__WORK TO BE COMPLETED__
The data below holds a line containing "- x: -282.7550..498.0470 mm" and a line containing "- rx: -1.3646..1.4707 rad"; please quote exactly those two lines and every line between them, and nothing else.

(Collected data entries)
________

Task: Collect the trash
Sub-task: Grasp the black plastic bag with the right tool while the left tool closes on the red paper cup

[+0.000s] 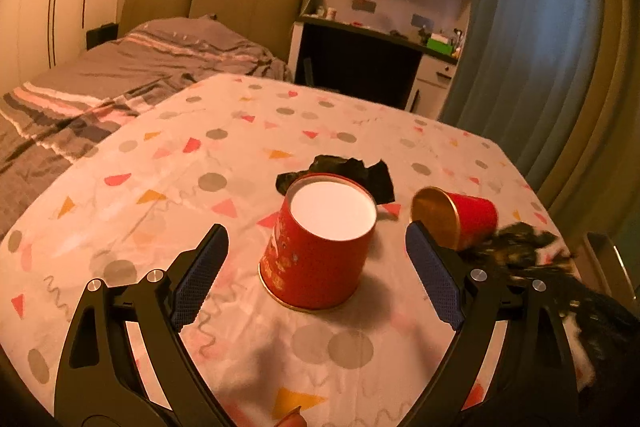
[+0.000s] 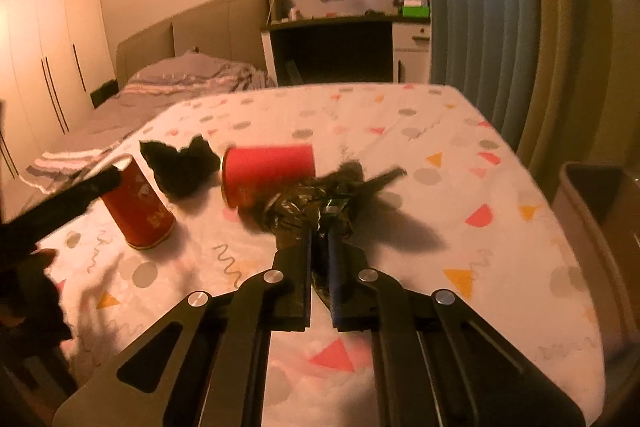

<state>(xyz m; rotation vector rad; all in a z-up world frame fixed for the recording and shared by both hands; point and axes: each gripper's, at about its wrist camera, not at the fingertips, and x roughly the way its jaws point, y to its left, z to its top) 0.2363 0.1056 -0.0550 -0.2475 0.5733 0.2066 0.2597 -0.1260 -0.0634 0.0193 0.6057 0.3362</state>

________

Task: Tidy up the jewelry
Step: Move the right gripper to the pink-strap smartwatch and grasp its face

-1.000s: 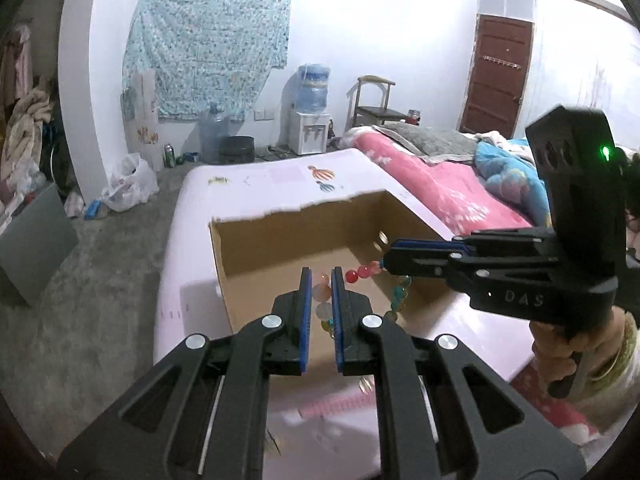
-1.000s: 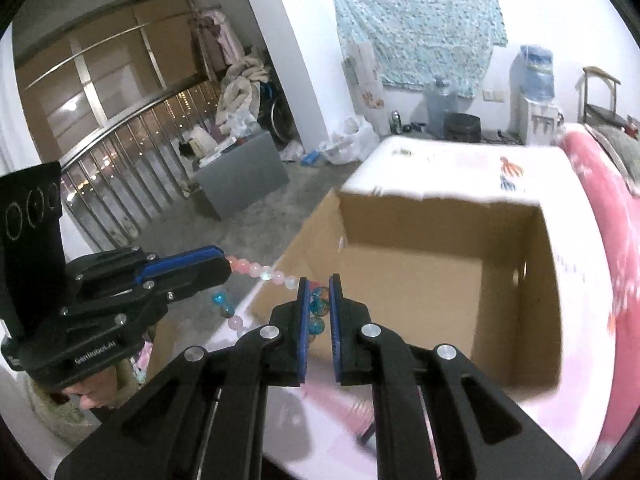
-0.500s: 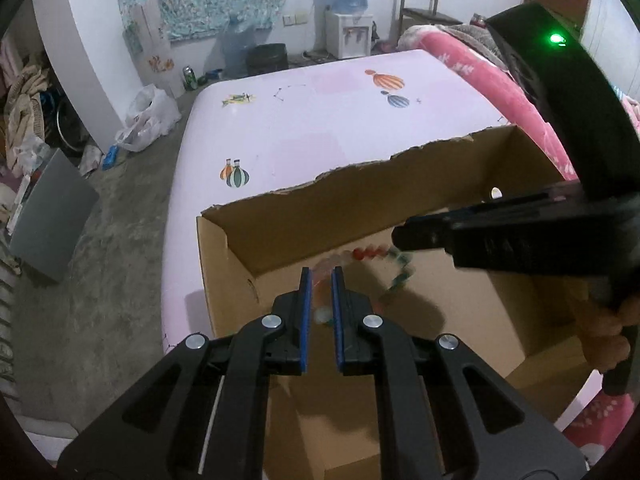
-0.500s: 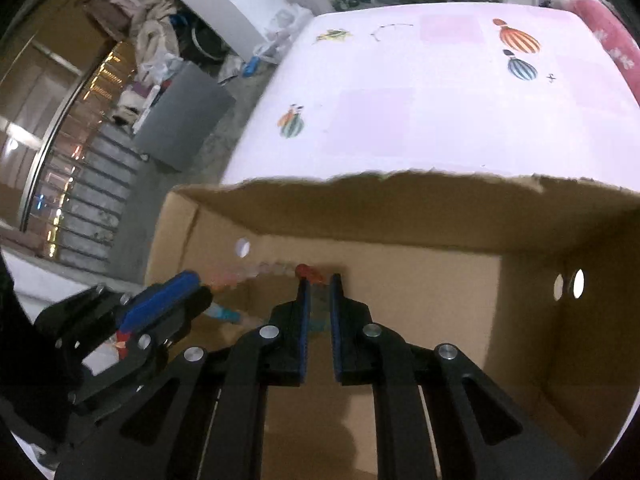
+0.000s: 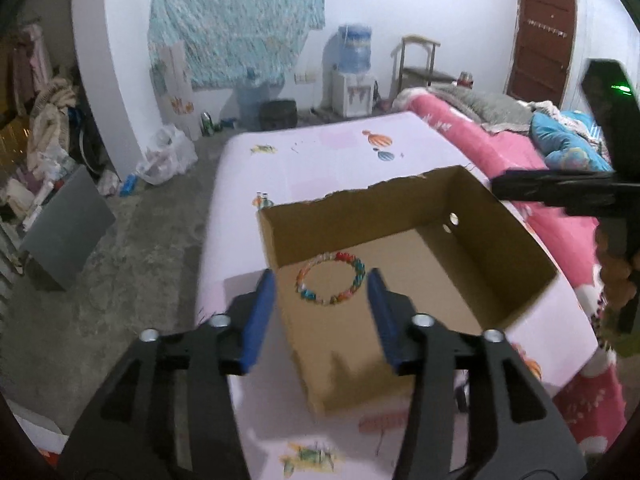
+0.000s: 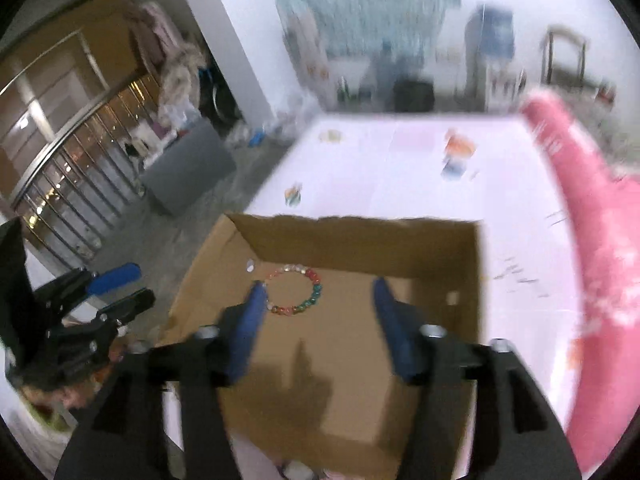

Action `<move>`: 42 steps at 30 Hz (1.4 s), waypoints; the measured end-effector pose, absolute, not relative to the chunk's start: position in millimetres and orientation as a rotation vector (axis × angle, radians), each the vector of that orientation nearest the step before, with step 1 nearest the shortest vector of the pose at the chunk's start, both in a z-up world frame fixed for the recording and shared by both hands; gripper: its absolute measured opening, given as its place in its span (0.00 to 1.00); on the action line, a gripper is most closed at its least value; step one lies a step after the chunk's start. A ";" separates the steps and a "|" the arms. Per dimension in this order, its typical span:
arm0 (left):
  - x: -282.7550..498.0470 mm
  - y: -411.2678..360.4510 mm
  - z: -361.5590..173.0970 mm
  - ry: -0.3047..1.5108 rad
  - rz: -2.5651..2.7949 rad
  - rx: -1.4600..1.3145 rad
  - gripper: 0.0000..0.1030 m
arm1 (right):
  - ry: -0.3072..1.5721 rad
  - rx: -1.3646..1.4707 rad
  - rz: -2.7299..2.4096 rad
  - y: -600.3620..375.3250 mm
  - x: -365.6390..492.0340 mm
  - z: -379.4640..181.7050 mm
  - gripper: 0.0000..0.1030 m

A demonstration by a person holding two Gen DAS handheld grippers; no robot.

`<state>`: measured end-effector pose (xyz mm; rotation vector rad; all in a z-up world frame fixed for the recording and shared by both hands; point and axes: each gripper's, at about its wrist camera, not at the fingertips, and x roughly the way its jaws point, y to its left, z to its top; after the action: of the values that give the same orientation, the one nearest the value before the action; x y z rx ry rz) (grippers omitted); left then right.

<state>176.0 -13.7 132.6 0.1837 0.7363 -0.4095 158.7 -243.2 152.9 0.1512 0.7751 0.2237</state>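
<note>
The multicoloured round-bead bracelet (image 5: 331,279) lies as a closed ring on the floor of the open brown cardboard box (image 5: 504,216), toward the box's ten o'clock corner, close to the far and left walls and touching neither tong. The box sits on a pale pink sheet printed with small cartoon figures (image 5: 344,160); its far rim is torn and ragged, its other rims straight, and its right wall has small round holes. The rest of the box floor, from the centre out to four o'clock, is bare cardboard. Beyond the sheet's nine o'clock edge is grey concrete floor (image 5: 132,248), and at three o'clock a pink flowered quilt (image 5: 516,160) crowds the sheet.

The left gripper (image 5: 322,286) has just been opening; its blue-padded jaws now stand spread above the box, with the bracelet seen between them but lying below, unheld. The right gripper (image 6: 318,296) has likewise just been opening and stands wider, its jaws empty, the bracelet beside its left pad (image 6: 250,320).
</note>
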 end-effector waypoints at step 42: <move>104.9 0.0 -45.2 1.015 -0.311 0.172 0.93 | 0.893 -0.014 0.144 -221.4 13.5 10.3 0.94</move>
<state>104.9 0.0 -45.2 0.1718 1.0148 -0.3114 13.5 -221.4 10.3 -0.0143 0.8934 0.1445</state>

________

__ANSWER SECTION__
  - x: -282.7550..498.0470 mm
  - y: -411.2678..360.4510 mm
  - z: -361.5590..173.0970 mm
  - ry: -0.3047..1.5108 rad
  - rz: -2.5651..2.7949 rad
  - rx: -1.4600..1.3145 rad
  - gripper: 0.0000..0.1030 m
arm1 (right):
  - ry: -0.3072..1.5721 rad
  - rx: -1.3646..1.4707 rad

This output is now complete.